_What to do:_ Copy exactly and only the lines running from the one that contains "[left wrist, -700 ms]" to the final line of the data below, without the pictures.
%%
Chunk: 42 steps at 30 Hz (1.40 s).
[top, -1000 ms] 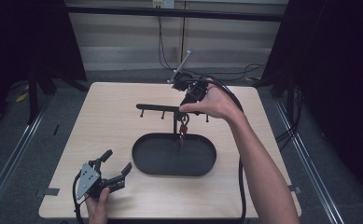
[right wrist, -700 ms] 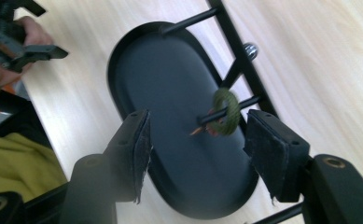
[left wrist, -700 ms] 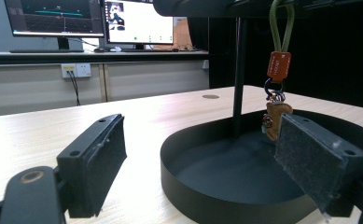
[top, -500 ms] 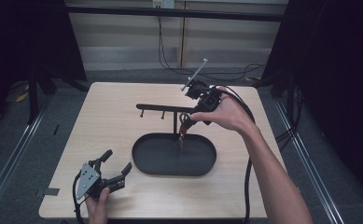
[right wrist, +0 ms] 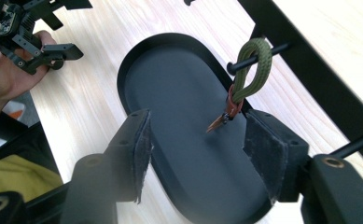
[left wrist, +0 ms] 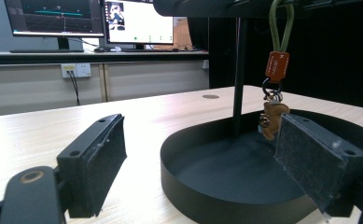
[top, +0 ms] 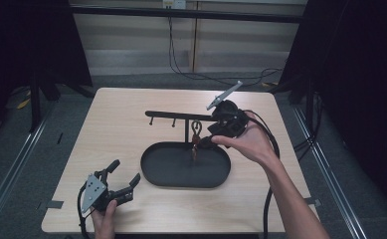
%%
_Solution:_
[left wrist, -700 ms] 
[top, -500 ms] 
[right wrist, +0 ms] 
[left wrist, +0 ms] 
[top, +0 ms] 

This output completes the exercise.